→ **Work item**
Reproduce the listing exactly and skip over any pictures.

→ **Input data**
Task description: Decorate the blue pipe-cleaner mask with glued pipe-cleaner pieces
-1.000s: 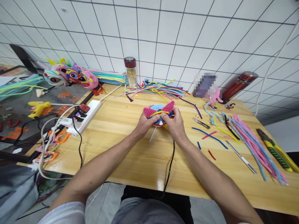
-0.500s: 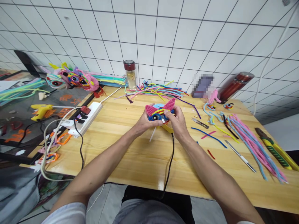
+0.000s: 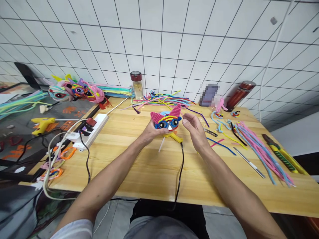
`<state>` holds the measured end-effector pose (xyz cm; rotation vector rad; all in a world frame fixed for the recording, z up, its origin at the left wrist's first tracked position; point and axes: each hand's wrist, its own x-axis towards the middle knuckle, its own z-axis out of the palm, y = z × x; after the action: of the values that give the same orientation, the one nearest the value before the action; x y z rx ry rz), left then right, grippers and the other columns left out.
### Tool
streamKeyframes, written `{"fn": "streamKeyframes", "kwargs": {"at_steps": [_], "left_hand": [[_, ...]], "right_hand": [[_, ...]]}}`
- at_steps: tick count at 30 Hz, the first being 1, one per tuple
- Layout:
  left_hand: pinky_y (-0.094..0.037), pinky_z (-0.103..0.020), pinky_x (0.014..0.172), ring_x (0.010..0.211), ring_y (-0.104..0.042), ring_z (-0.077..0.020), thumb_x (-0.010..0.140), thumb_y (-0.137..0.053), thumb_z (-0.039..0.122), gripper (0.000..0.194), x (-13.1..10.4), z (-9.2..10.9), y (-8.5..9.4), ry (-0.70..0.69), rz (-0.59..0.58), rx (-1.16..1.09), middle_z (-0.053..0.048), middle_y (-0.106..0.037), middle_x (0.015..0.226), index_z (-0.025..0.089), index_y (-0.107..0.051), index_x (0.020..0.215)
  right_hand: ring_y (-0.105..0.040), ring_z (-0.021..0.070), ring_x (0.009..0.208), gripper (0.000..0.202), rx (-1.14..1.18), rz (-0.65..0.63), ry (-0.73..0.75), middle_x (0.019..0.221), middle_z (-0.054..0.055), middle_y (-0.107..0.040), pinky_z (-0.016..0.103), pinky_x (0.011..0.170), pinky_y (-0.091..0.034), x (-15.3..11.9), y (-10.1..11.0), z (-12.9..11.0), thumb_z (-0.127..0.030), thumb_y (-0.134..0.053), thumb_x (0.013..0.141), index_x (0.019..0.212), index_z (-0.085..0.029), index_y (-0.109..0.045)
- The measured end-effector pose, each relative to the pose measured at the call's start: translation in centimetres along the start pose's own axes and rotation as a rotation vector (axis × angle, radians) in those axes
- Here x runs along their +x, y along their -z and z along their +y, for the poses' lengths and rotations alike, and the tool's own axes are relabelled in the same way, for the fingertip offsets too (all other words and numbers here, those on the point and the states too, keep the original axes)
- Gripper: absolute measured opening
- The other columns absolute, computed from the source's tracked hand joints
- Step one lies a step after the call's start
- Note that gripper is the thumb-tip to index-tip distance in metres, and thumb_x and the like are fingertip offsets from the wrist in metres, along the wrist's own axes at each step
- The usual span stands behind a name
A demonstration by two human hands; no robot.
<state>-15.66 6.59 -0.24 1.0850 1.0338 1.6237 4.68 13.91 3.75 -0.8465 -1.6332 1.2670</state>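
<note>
Pink-eared craft head (image 3: 167, 121) hung dead centre over the counter (image 3: 139, 169) | left hand (image 3: 150, 131) gripped it from eight o'clock, seemingly keeping its eyes (image 3: 175, 122) in view | right hand (image 3: 196, 131), loosely open, empty, hovered at three | glue gun (image 3: 175, 137) lay at five, likely for quick reach

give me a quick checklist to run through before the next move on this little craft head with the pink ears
1. Craft head supported: ok, the left hand grips it at its side and lower edge.
2. Right hand free: ok, it is open beside the head, holding nothing visible.
3. Features present: ok, both pink ears and both eyes show.
4. Parts firmly attached: cannot tell from the picture.
5. Nearer glue gun cool: cannot tell; it lies just below the head in view.
6. Black cord out of the way: not ok, it runs to the table's near edge and might snag.
</note>
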Motion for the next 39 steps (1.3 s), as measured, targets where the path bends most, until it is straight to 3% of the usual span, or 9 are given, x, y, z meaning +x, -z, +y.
{"fn": "streamKeyframes", "kwargs": {"at_steps": [6, 13, 20, 24, 30, 39], "left_hand": [[-0.048, -0.055, 0.118, 0.134, -0.066, -0.0407, 0.053, -0.105, 0.044, 0.103, -0.3, -0.4, -0.5, 0.031, -0.061, 0.006, -0.018, -0.071, 0.142, 0.017, -0.061, 0.142], [-0.053, -0.05, 0.113, 0.126, -0.07, -0.0375, 0.061, -0.102, 0.041, 0.081, -0.1, 0.6, -1.2, 0.015, -0.049, 0.089, -0.014, -0.076, 0.132, 0.018, -0.069, 0.131], [-0.049, -0.05, 0.116, 0.128, -0.068, -0.0353, 0.058, -0.101, 0.043, 0.083, 3.8, 1.1, -0.1, 0.002, -0.014, 0.203, -0.014, -0.074, 0.134, 0.018, -0.069, 0.13], [-0.049, -0.049, 0.115, 0.127, -0.068, -0.0349, 0.055, -0.102, 0.044, 0.086, 6.3, 0.4, 0.3, 0.019, 0.001, 0.28, -0.014, -0.074, 0.134, 0.017, -0.069, 0.129], [-0.049, -0.048, 0.116, 0.125, -0.068, -0.0335, 0.055, -0.101, 0.041, 0.083, 9.4, -1.1, 0.3, 0.001, -0.077, 0.254, -0.014, -0.076, 0.131, 0.016, -0.07, 0.127], [-0.049, -0.052, 0.115, 0.12, -0.07, -0.0322, 0.053, -0.102, 0.034, 0.084, 11.0, -3.1, 0.9, 0.115, -0.127, 0.182, -0.015, -0.076, 0.132, 0.016, -0.07, 0.128]], "right_hand": [[-0.064, 0.0306, 0.127, 0.065, -0.108, -0.013, -0.002, 0.134, 0.013, -0.07, 0.054, 0.108, -0.052, -2.4, 2.3, 2.3, -0.07, -0.077, 0.081, 0.126, -0.026, -0.062], [-0.066, 0.0293, 0.122, 0.054, -0.236, 0.087, 0.129, 0.132, 0.013, -0.071, 0.051, 0.1, -0.054, -2.0, 4.4, 3.2, -0.058, -0.072, 0.087, 0.126, -0.023, -0.061], [-0.069, 0.0288, 0.114, 0.046, -0.314, 0.203, 0.152, 0.127, 0.014, -0.071, 0.049, 0.093, -0.057, -1.3, 6.4, 5.1, -0.051, -0.067, 0.089, 0.124, -0.022, -0.062], [-0.068, 0.03, 0.115, 0.041, -0.429, 0.17, 0.242, 0.125, 0.014, -0.071, 0.049, 0.09, -0.059, -1.6, 6.3, 5.6, -0.044, -0.064, 0.09, 0.124, -0.021, -0.062], [-0.067, 0.0315, 0.115, 0.037, -0.566, 0.119, 0.311, 0.124, 0.015, -0.068, 0.049, 0.092, -0.06, -1.7, 6.4, 6.1, -0.036, -0.061, 0.093, 0.127, -0.022, -0.061], [-0.067, 0.0305, 0.112, 0.036, -0.628, 0.116, 0.324, 0.123, 0.014, -0.067, 0.048, 0.09, -0.06, -1.5, 6.7, 6.7, -0.035, -0.06, 0.094, 0.128, -0.024, -0.061]]}}
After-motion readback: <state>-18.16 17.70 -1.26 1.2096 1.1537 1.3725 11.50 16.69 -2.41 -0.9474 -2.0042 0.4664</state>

→ **Answer**
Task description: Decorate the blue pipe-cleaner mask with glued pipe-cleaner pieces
-1.000s: 
-0.500s: 
+0.000s: 
`<state>` holds the measured end-effector pose (xyz cm; rotation vector rad; all in a world frame fixed for the recording, z up, its origin at the left wrist's first tracked position; point and axes: each hand's wrist, its own x-axis towards the middle knuckle, its own z-axis out of the palm, y = z × x; after the action: of the values that give the same orientation, the one nearest the value before the action; x y z rx ry rz), left then right, grippers and the other columns left out.
### Tool
streamKeyframes, written `{"fn": "streamKeyframes", "kwargs": {"at_steps": [_], "left_hand": [[_, ...]], "right_hand": [[_, ...]]}}`
- at_steps: tick count at 30 Hz, the first being 1, one per tuple
- Layout:
  left_hand: pinky_y (-0.094..0.037), pinky_z (-0.103..0.020), pinky_x (0.014..0.172), ring_x (0.010..0.211), ring_y (-0.104..0.042), ring_z (-0.077..0.020), thumb_x (-0.010..0.140), thumb_y (-0.137..0.053), thumb_z (-0.039..0.122), gripper (0.000..0.194), x (-13.1..10.4), z (-9.2..10.9), y (-8.5..9.4), ry (-0.70..0.69), rz (-0.59..0.58), rx (-1.16..1.09), middle_z (-0.053..0.048), middle_y (-0.106..0.037), middle_x (0.015..0.226), index_z (-0.025..0.089), index_y (-0.107..0.051), index_x (0.020..0.215)
  right_hand: ring_y (-0.105..0.040), ring_z (-0.021..0.070), ring_x (0.009..0.208), gripper (0.000..0.202), rx (-1.14..1.18), rz (-0.65..0.63), ry (-0.73..0.75), middle_x (0.019..0.221), middle_z (-0.054..0.055), middle_y (-0.107..0.040), pinky_z (-0.016..0.103), pinky_x (0.011..0.170), pinky_y (-0.091..0.034), x (-15.3..11.9), y (-10.1..11.0), z (-12.9..11.0), thumb_z (-0.127..0.030), thumb_y (-0.134..0.053), thumb_x (0.013..0.141), index_x (0.019..0.212), index_z (-0.085..0.029), index_y (-0.109..0.045)
- The measured end-effector pose, each relative to the pose measured at the call's start: translation in centimetres along the start pose's own axes and rotation as a rotation vector (axis × angle, radians) in those axes
- Here x runs along their +x, y along their -z and z along their +y, for the poses' lengths and rotations alike, and the tool's own axes are relabelled in the same way, for the fingertip offsets too (all other words and numbers here, those on the point and the states too, keep the original axes)
- Gripper: absolute measured opening
- The other columns absolute, computed from the source's tracked hand joints
- Step one lies a step after the call's start
- Note that gripper is the thumb-tip to index-tip distance in metres, and thumb_x and the like are fingertip offsets from the wrist in metres, along the wrist's own axes at each step
- The usual span stands behind a name
A demonstration by two human hands; no robot.
<state>-15.66 6.59 -0.24 1.0850 1.0338 1.6237 4.68 13.91 3.75 -0.8465 -1.6332 1.2670</state>
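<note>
Pink-eared craft head (image 3: 167, 121) hung dead centre over the counter (image 3: 139, 169) | left hand (image 3: 150, 131) gripped it from eight o'clock, seemingly keeping its eyes (image 3: 175, 122) in view | right hand (image 3: 196, 131), loosely open, empty, hovered at three | glue gun (image 3: 175, 137) lay at five, likely for quick reach

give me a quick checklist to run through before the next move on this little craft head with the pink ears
1. Craft head supported: ok, the left hand grips it at its side and lower edge.
2. Right hand free: ok, it is open beside the head, holding nothing visible.
3. Features present: ok, both pink ears and both eyes show.
4. Parts firmly attached: cannot tell from the picture.
5. Nearer glue gun cool: cannot tell; it lies just below the head in view.
6. Black cord out of the way: not ok, it runs to the table's near edge and might snag.
</note>
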Motion for the next 39 steps (1.3 s), as measured, targets where the path bends most, until it is straight to 3% of the usual span, or 9 are given, x, y, z meaning +x, -z, +y.
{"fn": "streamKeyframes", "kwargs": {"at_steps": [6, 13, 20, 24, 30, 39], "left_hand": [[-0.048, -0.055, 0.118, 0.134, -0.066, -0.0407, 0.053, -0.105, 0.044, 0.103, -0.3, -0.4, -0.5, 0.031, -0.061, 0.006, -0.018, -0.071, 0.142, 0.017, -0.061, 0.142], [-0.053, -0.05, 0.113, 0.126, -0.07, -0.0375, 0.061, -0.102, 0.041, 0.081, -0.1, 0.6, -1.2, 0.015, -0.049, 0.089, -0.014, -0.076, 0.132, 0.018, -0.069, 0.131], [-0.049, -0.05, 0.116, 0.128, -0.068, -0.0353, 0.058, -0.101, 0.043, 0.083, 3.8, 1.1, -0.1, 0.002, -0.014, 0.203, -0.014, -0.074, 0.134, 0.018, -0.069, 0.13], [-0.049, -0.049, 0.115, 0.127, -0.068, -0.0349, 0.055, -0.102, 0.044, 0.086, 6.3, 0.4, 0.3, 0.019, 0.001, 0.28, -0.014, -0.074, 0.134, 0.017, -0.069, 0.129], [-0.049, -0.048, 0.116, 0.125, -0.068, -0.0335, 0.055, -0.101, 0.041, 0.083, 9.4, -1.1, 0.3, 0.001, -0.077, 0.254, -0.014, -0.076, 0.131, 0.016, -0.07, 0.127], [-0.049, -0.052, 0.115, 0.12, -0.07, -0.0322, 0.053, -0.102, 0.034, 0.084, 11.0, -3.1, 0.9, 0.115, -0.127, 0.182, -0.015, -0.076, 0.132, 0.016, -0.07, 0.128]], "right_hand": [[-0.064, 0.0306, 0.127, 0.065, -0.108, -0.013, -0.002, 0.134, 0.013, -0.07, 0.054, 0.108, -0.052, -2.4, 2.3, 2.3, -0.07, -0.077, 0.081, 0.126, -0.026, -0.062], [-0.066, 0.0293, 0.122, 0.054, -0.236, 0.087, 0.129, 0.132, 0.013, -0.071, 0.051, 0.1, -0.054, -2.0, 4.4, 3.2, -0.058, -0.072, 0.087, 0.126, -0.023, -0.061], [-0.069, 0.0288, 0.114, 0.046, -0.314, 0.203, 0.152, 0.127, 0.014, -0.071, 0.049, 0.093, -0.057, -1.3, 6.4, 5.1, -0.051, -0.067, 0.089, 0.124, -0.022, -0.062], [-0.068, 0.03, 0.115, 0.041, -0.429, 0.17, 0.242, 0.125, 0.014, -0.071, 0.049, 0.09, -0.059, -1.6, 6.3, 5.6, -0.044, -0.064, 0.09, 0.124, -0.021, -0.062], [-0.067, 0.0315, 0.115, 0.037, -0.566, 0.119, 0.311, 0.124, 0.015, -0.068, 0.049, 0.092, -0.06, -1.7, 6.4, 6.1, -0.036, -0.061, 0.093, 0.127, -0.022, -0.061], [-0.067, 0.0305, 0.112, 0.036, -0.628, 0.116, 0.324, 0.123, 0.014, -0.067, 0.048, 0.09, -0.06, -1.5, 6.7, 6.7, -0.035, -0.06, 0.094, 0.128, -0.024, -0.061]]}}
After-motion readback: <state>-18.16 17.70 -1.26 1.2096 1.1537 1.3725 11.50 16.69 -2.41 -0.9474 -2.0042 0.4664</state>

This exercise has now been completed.